Действительно, едва окончив театральную школу, я превратилась в «новую звезду», с открытками, автографами, с успехом, с огромным количеством поклонников. Это ведь не так просто — вскочить на такого коня. У меня еще хватило ума, юмора и критического отношения к себе, чтобы не превратиться в тех актрис, которые, сыграв одну роль, воображают себя на вершине Олимпа и от этого только проигрывают. Я же всегда знала (есть у меня такая черта), что о себе могу рассказать хуже, чем кто?либо другой. Откуда это взялось, не понимаю. Может, это оборотная сторона уверенности в себе? Может быть. Но отношусь я к себе с иронией, как бы со стороны, и могу над собой посмеяться. Мне это нравится. Я сама в жизни столько раз высказывалась о себе так, что другим уже и добавлять было нечего. Вот такая черта.
А в «Моей любви», повторяю, есть непосредственность, естественность, я там органична.

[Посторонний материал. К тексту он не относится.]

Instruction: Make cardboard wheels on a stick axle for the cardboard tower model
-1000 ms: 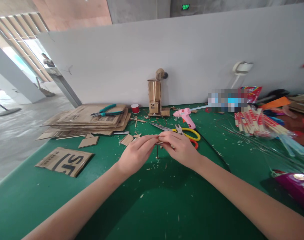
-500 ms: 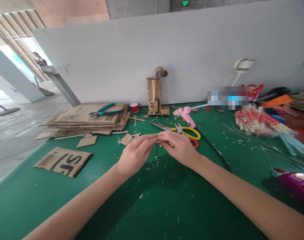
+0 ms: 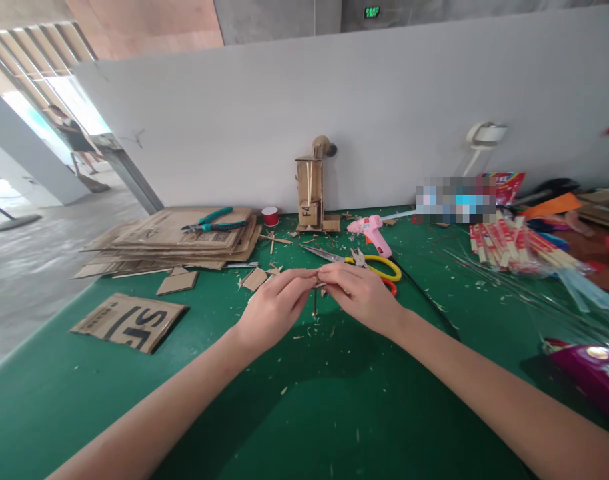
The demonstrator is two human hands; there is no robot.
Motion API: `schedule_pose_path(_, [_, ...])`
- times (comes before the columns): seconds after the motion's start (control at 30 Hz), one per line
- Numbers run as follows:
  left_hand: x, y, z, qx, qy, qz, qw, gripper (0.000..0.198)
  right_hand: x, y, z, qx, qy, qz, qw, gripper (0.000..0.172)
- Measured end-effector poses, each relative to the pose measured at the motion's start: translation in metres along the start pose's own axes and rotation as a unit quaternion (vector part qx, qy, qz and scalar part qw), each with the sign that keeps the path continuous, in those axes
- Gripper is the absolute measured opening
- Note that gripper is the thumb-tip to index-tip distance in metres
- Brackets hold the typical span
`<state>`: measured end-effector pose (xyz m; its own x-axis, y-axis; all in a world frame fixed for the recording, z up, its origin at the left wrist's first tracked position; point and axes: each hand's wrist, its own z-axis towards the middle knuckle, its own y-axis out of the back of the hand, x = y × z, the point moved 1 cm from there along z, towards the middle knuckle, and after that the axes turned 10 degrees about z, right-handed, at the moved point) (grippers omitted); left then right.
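My left hand (image 3: 275, 308) and my right hand (image 3: 360, 295) meet fingertip to fingertip above the green table (image 3: 304, 407). Both pinch a small wooden piece (image 3: 318, 283) between them. A thin stick (image 3: 315, 302) hangs straight down from it toward the table. The fingers cover most of the piece. Yellow-handled scissors (image 3: 379, 268) lie just behind my right hand. A pink glue gun (image 3: 371, 233) lies behind the scissors.
A stack of cardboard sheets (image 3: 171, 241) with teal pliers (image 3: 215, 222) on top lies at the left; a printed cardboard piece (image 3: 128, 322) lies nearer. A cardboard model (image 3: 310, 190) and a red cup (image 3: 270, 216) stand by the grey partition. Packaged chopsticks (image 3: 514, 248) lie at the right. Wood scraps litter the table.
The hands stay together on the small piece, with only slight finger shifts. The view tilted a little. A person in the far left background has moved.
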<state>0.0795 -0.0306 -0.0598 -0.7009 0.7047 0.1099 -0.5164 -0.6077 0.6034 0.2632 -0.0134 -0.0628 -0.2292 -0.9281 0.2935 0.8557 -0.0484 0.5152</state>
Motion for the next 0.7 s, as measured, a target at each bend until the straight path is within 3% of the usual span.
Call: schedule_pose_path(0.7, [-0.0042, 0.0052, 0.0016, 0.011, 0.028, -0.022, 0.999, 0.015, 0.0029, -0.0056, -0.0032, -0.017, -0.002, 0.003, 1.0, 0.017])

А рецензии? Что — рецензии? На протяжении жизни их было много (и хвалебных в том числе), и любовь публики тоже что?то значит, а со мной в этот момент ничего не происходило. Мне говорят, что я талантлива, а от меня это отскакивает. Вот я выступала с одной актрисой, творческая встреча была. Она работала в одной или двух картинах и выступала первая, а я сидела на сцене и слушала. Она говорила о себе так, будто сыграла Анну Каренину или Бесприданницу, а не серенькую девушку. Она говорила так, будто сыграла ее гениально, а она никак ее не сыграла. Она так увлеклась своим рассказом, что забрала все время и на меня ничего не осталось. И я сказала зрителям:
— Извините, но мы с вами встретимся в следующий раз.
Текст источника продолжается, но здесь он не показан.